## BRIEF
Write out the data in full, exactly as shown.

## INFORMATION SUPPLIED
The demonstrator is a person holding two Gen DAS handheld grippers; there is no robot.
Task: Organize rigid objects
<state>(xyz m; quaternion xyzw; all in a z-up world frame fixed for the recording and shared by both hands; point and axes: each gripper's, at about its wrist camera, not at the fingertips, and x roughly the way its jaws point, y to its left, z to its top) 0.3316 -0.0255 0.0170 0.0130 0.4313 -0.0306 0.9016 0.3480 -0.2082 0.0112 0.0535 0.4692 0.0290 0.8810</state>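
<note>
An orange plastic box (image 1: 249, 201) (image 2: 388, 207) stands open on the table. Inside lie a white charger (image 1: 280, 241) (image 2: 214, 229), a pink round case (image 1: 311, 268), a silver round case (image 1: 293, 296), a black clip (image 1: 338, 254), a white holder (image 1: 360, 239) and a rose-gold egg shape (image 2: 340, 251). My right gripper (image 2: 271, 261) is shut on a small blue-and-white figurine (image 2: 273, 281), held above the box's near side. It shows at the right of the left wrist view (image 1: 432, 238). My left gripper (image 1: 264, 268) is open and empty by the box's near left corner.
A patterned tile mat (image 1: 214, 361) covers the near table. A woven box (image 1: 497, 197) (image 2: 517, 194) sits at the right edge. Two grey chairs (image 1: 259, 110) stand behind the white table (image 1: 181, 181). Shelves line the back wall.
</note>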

## YOUR RESPONSE
The demonstrator is a person holding two Gen DAS handheld grippers; there is no robot.
Task: Organize rigid objects
<state>(xyz m; quaternion xyzw; all in a z-up world frame fixed for the recording and shared by both hands; point and axes: each gripper's, at about its wrist camera, not at the fingertips, and x roughly the way its jaws point, y to its left, z to its top) 0.3316 -0.0255 0.0170 0.0130 0.4313 -0.0306 0.9016 0.3480 -0.2082 0.0112 0.0535 0.4692 0.0290 0.8810</state>
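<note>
An orange plastic box (image 1: 249, 201) (image 2: 388, 207) stands open on the table. Inside lie a white charger (image 1: 280, 241) (image 2: 214, 229), a pink round case (image 1: 311, 268), a silver round case (image 1: 293, 296), a black clip (image 1: 338, 254), a white holder (image 1: 360, 239) and a rose-gold egg shape (image 2: 340, 251). My right gripper (image 2: 271, 261) is shut on a small blue-and-white figurine (image 2: 273, 281), held above the box's near side. It shows at the right of the left wrist view (image 1: 432, 238). My left gripper (image 1: 264, 268) is open and empty by the box's near left corner.
A patterned tile mat (image 1: 214, 361) covers the near table. A woven box (image 1: 497, 197) (image 2: 517, 194) sits at the right edge. Two grey chairs (image 1: 259, 110) stand behind the white table (image 1: 181, 181). Shelves line the back wall.
</note>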

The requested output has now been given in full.